私は40年前からISO 11179の値ドメインの概念を中核に据え、リポジトリによるメタデータマネジメントを複数の大規模プロジェクトで導入してきた。
だが、ISO 11179の適用目的はあくまで「物理データの標準化」であり、新規アプリケーション構築時にIT技術者が用いる手法として設計されていた。そのため、ビジネス部門を巻き込んだ企業全体のデータガバナンスにはつながりにくいという限界があった。
EDM × ISO 11179 の融合がもたらす可能性
こうして私は、2つの科学的手法であるデータモデルとISO 11179の実践適用の両方に長年取り組んできた経験から、ある結論に至った。
情報システムにも「遺伝子」が必要だ。
それは EDMという構造的遺伝子と、ISO 11179ベースのビジネスメタデータ定義という意味の遺伝子の融合である。

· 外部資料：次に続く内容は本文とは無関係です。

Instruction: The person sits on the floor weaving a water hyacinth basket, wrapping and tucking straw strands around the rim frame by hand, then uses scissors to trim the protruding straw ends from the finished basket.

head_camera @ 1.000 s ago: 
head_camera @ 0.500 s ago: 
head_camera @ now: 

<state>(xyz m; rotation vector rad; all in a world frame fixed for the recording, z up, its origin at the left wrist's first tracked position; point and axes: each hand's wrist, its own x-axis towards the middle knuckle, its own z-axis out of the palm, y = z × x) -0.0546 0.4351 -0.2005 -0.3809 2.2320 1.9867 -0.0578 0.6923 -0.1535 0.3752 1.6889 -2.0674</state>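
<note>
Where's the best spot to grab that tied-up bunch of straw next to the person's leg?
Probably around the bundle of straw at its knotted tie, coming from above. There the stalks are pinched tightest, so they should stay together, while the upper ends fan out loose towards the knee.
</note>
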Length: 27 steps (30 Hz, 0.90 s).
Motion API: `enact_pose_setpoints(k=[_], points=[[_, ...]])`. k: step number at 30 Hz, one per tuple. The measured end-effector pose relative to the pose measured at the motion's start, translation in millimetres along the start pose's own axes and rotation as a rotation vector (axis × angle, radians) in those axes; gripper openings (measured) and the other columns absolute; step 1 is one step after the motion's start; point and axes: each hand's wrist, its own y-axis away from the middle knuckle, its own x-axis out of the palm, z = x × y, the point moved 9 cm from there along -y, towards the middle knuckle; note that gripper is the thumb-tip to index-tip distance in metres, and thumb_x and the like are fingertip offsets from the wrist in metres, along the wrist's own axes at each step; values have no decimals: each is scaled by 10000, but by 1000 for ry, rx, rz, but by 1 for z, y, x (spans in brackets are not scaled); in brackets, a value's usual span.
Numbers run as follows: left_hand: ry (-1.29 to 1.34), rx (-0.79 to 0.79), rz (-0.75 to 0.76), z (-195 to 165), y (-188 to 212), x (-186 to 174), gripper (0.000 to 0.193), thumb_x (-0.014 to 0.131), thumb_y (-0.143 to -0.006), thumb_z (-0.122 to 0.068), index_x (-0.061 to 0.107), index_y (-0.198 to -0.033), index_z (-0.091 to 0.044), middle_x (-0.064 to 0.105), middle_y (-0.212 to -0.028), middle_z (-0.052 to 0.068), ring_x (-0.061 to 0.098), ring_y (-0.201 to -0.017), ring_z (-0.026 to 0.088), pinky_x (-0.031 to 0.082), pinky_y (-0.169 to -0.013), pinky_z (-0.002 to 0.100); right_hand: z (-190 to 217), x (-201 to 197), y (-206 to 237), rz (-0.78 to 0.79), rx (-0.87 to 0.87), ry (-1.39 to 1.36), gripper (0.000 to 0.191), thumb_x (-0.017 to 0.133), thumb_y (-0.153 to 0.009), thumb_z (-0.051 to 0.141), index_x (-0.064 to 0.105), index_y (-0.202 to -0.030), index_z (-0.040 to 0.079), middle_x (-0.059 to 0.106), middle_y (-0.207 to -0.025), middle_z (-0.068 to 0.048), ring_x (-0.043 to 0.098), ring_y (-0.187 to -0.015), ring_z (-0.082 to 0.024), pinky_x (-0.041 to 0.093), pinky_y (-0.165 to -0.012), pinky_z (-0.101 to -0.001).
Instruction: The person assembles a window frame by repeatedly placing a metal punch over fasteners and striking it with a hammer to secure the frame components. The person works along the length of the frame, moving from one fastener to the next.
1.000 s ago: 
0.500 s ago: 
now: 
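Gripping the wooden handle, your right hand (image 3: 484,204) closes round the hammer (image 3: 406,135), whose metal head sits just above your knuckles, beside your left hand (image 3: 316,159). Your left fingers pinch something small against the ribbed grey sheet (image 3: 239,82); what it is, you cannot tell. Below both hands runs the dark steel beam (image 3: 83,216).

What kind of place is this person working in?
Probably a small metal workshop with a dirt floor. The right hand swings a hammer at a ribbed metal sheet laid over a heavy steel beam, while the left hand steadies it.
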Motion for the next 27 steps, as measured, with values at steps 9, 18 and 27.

そしてこの二つを組み合わせることで、再利用可能で、かつ持続可能なデータガバナンスの基盤が作れるのではないか、という仮説に辿り着いた。
遺伝子の継承によるデータガバナンス
今後の情報システムは、「新たに作る」プロジェクトベースではなく、「育てて継承する」持続的な基盤として設計されなければならない。そのためには、以下の4つが必要である:
- 組織の効果的な運営と意思決定に不可欠なビジネスデータを軸にした統合データモデル(EDM)
- ISO 11179を拡張・応用 したEDM上の主要属性のメタデータ定義
- ビジネスメタデータと物理データをマッピングし物理データを品質統制
- これらを支えるメタデータマネジメントとスチュワードシップ体制
これこそが、情報システムの遺伝子継承による持続可能なデータガバナンスの中核である。
今後の展開に向けて
次回の発信では、この「情報システムの遺伝子」構想をより具体化・体系化し、データガバナンスの実装方法として紹介したい。タイトルは、改めて次のようにしたいと考えている。
「情報システムの“遺伝子”継承による持続可能なデータガバナンスの実現」
これは単なる概念論ではない。40年以上の現場知見と実践経験に基づいた、ビジネスデータの構造と意味の融合による科学的データガバナンスの方法論である。
おわりに
この「発見」は、特定のツールやプラットフォームに依存しない、データガバナンスのアーキテクチャの話である。DAMAのような知識と実践の共同体が、この思想の価値を見出し、広げていってくれることを願ってやみません。
そして、この遺伝子を継承していくのはこれからの世代です。